[Records from a data collection]
|---|

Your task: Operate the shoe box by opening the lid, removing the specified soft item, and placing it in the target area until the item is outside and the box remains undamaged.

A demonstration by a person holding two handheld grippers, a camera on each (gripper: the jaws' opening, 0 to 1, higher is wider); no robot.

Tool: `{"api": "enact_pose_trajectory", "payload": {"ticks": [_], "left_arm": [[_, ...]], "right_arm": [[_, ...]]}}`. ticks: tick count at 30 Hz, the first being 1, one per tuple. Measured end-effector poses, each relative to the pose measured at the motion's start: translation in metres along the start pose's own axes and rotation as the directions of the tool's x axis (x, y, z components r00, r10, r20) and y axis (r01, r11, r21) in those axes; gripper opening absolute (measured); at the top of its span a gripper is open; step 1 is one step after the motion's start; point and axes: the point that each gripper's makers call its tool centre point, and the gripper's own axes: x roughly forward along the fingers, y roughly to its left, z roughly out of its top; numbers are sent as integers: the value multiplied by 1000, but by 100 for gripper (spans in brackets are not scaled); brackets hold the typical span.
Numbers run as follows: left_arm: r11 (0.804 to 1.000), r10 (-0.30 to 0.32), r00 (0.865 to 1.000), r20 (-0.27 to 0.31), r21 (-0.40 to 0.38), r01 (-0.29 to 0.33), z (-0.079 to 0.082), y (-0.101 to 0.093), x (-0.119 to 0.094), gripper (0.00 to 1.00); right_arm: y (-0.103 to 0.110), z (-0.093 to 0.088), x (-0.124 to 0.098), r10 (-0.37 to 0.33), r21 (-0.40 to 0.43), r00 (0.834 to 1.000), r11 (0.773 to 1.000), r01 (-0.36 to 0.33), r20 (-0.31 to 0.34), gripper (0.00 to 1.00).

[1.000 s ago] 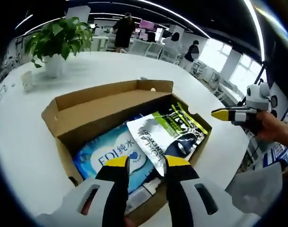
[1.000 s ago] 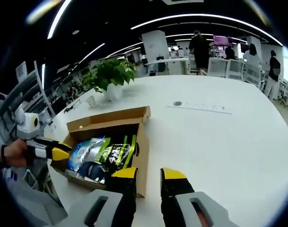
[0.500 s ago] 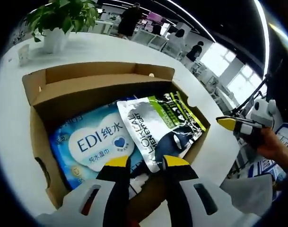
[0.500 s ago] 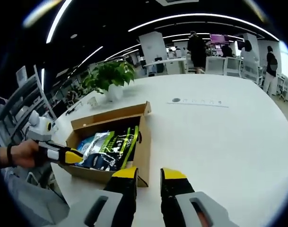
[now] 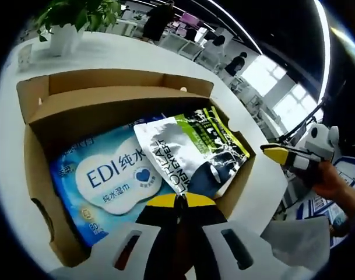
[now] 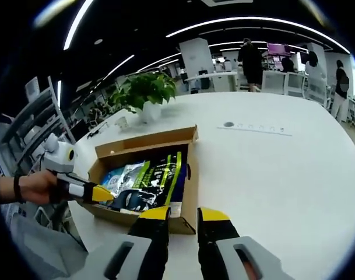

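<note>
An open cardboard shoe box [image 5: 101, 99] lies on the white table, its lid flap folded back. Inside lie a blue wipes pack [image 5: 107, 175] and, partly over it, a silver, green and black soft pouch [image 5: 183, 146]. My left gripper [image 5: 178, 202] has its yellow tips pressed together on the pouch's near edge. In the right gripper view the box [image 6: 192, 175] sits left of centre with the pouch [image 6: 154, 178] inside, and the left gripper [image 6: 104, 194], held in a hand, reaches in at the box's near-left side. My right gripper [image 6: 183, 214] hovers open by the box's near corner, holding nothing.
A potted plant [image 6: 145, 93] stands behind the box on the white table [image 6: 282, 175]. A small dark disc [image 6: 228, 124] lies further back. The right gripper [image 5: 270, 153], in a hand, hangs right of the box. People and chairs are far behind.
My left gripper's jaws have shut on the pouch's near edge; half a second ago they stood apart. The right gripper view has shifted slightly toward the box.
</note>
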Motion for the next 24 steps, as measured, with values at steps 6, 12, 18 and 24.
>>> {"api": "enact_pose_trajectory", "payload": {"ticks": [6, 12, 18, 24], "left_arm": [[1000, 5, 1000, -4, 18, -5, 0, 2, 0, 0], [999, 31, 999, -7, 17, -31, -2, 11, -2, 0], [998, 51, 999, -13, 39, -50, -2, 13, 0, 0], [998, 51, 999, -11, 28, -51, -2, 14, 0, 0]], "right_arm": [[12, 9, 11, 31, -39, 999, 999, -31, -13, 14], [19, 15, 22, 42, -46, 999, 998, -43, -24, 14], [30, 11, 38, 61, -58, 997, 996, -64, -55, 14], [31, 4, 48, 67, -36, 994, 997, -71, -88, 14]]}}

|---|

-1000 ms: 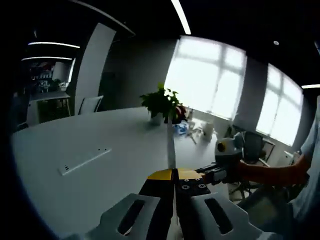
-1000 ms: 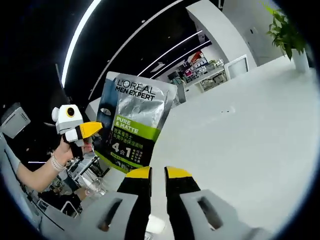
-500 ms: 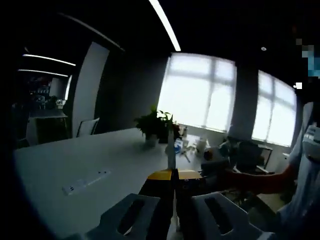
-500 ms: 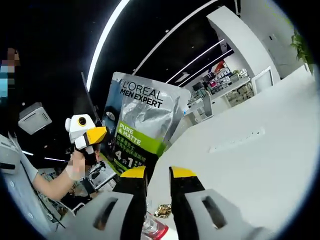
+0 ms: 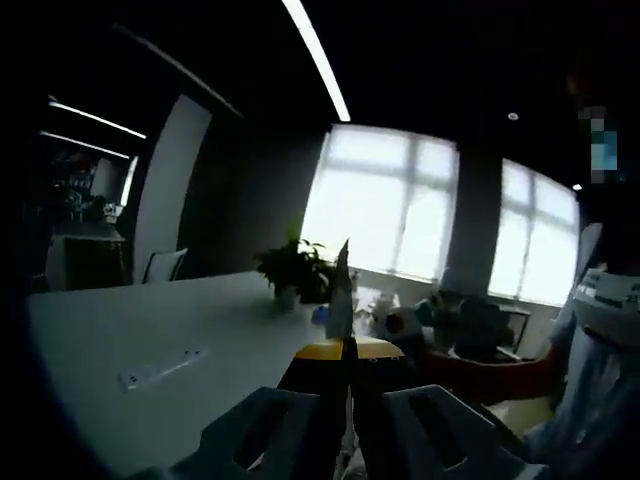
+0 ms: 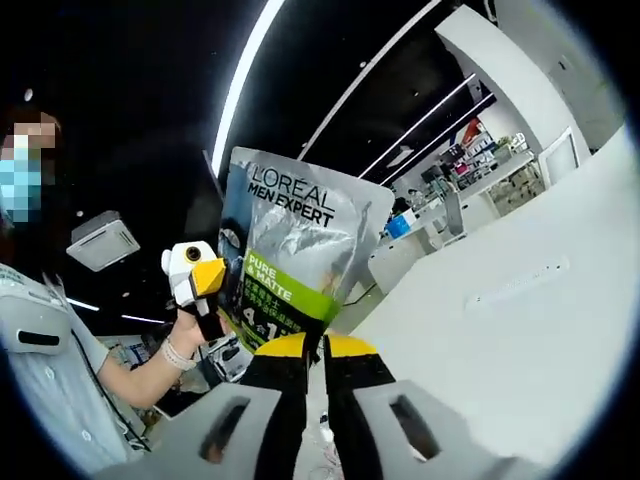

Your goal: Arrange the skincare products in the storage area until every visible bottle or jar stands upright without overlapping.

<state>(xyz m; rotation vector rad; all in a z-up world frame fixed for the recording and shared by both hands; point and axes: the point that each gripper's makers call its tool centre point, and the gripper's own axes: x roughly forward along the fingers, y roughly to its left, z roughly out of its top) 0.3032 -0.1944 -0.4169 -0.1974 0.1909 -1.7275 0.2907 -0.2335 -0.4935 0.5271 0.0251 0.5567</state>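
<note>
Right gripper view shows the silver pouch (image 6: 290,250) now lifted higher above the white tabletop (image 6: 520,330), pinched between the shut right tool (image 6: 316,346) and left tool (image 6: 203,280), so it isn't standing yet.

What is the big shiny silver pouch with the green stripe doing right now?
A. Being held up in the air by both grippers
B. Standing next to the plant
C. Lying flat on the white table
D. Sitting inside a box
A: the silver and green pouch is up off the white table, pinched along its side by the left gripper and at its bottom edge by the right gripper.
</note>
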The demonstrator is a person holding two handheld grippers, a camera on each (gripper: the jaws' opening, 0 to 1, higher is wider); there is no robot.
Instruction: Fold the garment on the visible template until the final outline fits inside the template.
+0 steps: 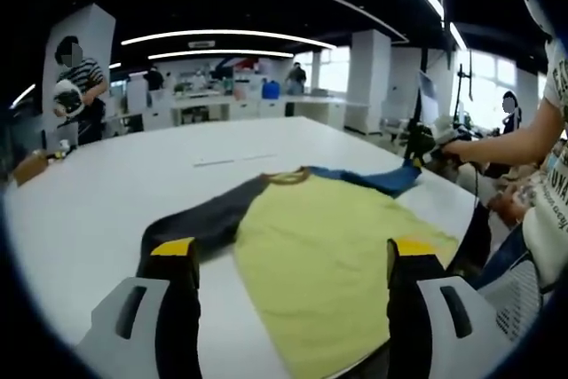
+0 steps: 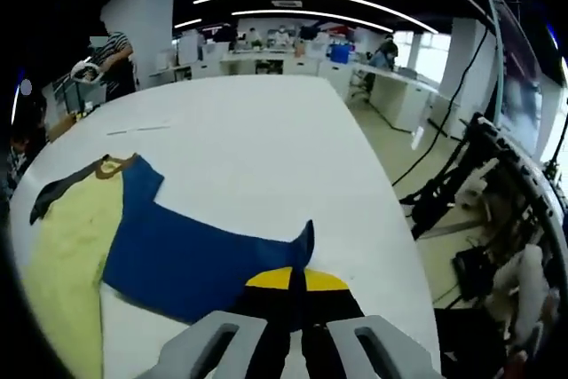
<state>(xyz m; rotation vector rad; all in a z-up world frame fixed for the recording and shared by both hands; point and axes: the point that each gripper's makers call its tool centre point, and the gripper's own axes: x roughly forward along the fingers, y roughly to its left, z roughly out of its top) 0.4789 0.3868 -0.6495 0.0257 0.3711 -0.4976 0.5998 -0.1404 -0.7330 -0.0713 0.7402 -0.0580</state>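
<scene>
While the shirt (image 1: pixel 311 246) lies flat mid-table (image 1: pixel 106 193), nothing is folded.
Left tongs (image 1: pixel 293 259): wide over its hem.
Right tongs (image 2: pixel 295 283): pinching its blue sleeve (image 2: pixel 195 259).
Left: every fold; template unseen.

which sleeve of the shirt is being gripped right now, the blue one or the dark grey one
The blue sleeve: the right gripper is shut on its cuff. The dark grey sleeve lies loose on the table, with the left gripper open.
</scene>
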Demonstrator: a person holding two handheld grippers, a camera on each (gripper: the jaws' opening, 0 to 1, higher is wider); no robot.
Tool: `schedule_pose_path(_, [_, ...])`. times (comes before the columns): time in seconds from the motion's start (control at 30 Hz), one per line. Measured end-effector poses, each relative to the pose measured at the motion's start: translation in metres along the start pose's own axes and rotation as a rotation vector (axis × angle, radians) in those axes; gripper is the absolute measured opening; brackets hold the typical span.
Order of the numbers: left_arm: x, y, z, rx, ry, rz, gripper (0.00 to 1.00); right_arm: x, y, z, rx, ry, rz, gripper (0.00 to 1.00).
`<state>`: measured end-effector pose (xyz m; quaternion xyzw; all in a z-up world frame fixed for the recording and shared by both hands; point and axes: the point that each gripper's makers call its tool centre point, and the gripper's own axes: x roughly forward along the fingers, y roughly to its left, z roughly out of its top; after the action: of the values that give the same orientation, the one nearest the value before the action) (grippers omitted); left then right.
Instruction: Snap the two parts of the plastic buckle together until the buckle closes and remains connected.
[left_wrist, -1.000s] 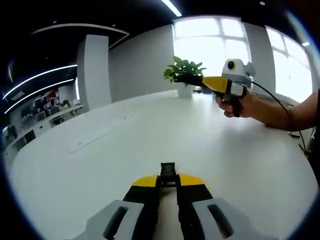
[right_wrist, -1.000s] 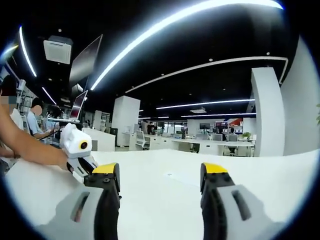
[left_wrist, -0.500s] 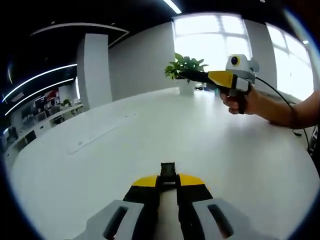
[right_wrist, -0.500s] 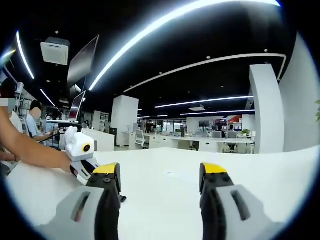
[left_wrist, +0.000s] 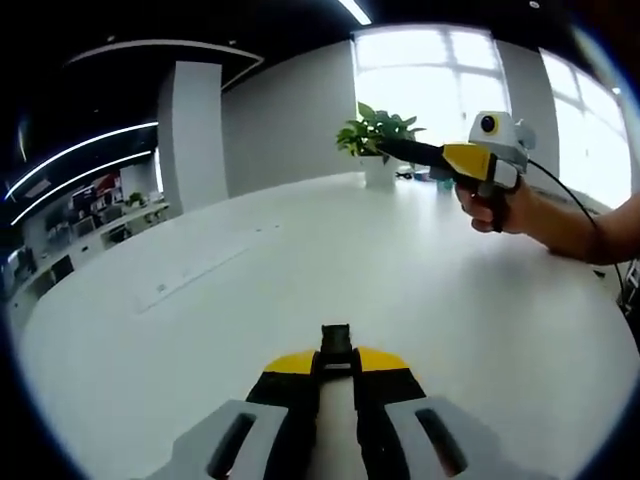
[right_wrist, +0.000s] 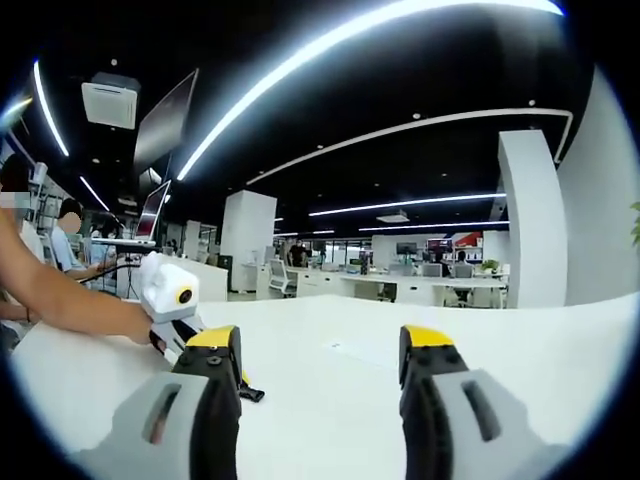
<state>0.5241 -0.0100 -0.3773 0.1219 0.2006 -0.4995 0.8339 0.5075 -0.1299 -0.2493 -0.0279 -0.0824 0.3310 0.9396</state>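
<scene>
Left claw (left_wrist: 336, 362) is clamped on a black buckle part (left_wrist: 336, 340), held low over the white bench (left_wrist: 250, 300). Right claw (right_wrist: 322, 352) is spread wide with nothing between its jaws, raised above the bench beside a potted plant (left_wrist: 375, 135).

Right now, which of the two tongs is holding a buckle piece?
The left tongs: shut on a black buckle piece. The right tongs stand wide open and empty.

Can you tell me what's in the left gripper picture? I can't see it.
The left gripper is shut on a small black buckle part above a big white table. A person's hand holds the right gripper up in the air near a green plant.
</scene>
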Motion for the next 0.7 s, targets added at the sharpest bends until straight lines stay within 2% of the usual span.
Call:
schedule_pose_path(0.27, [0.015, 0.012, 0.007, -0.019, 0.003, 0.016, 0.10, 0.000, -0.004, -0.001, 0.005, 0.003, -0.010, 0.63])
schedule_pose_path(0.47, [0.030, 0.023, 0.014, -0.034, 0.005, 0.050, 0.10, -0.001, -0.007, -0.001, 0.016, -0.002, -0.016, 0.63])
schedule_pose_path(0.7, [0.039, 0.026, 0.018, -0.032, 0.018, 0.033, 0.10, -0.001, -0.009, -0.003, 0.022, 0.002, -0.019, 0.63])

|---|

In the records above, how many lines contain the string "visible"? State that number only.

2